Scan the data beneath this task and copy each line that includes "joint".
============
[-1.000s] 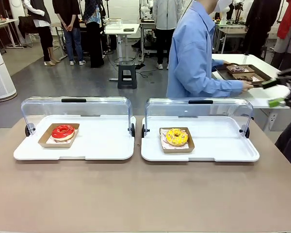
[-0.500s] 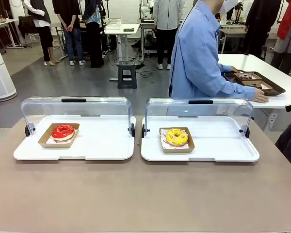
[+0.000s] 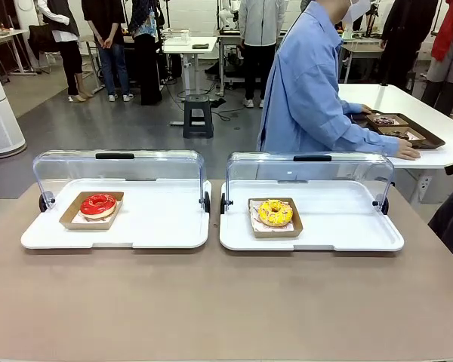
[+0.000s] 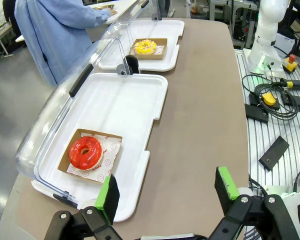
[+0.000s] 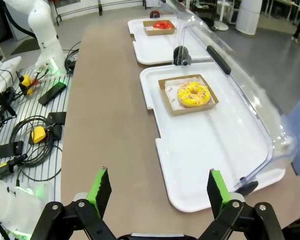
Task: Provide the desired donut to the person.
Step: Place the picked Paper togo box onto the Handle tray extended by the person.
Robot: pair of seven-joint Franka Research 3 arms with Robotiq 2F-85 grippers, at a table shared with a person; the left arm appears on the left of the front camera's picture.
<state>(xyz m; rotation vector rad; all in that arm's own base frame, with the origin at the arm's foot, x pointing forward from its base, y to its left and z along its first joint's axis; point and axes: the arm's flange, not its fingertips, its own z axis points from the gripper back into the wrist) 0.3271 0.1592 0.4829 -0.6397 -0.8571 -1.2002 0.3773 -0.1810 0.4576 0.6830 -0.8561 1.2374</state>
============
▸ Task result
Robot: pair of seven-joint Franka Research 3 arms with Robotiq 2F-85 grippers, at a table shared with a person; the left arm appears on the left of the front camera's picture.
<state>(xyz m; rotation vector rad; all in that arm's own base frame, with the origin at the arm's foot, x pointing forward from its base, y to its left and z along its first joint's axis; point and axes: the arm's flange, not its fingertips, its own z axis points from the gripper back into the wrist) 0.3271 0.1592 0.4829 -0.6397 -0.8571 -1.2002 0.3773 -0.1810 0.4576 0.6830 -0.8561 1.2374</state>

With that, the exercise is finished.